* **Data shown**:
##########

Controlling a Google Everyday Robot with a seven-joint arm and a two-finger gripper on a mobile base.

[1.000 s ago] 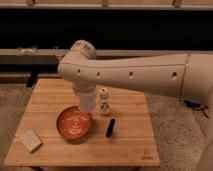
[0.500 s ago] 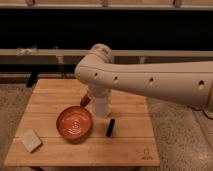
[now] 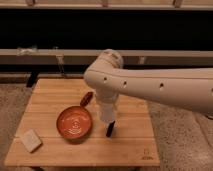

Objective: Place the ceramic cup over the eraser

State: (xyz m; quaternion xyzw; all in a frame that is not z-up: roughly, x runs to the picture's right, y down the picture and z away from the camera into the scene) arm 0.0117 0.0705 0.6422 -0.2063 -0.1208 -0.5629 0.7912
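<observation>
The off-white ceramic cup (image 3: 107, 114) hangs under the wrist of my big white arm, just above the table. My gripper (image 3: 105, 104) is at the cup's top, mostly hidden by the arm, and is shut on the cup. The eraser (image 3: 110, 129), a slim black bar, lies on the wooden table directly below and in front of the cup. Its far end is covered by the cup. I cannot tell whether the cup touches it.
An orange bowl (image 3: 74, 123) sits left of the eraser. A reddish-brown oblong thing (image 3: 87, 98) lies behind it. A pale beige block (image 3: 30, 140) is near the front left corner of the wooden table (image 3: 130, 145). A dark railing runs behind the table.
The arm has swung to the right, carrying the cup from over the bowl's far rim to just above the eraser. The small white figure is now hidden behind the arm.
</observation>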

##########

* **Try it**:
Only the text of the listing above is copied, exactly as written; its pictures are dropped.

* **Response area**:
Controlling a Google Everyday Robot with a seven-joint arm and a two-finger gripper on a mobile base.

[1.000 s ago] 
[0.500 s ago] 
[now] 

Objective: Place the ceramic cup over the eraser

State: (xyz m; quaternion xyzw; all in a frame that is not z-up: roughly, x runs to the picture's right, y down the picture and z away from the camera into the scene) arm 0.0117 0.0705 0.6422 -0.2063 -0.1208 -0.5629 0.7912
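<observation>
The off-white ceramic cup (image 3: 107, 114) hangs under the wrist of my big white arm, just above the table. My gripper (image 3: 105, 104) is at the cup's top, mostly hidden by the arm, and is shut on the cup. The eraser (image 3: 110, 129), a slim black bar, lies on the wooden table directly below and in front of the cup. Its far end is covered by the cup. I cannot tell whether the cup touches it.
An orange bowl (image 3: 74, 123) sits left of the eraser. A reddish-brown oblong thing (image 3: 87, 98) lies behind it. A pale beige block (image 3: 30, 140) is near the front left corner of the wooden table (image 3: 130, 145). A dark railing runs behind the table.
The arm has swung to the right, carrying the cup from over the bowl's far rim to just above the eraser. The small white figure is now hidden behind the arm.
</observation>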

No other output is needed; the exercise is complete.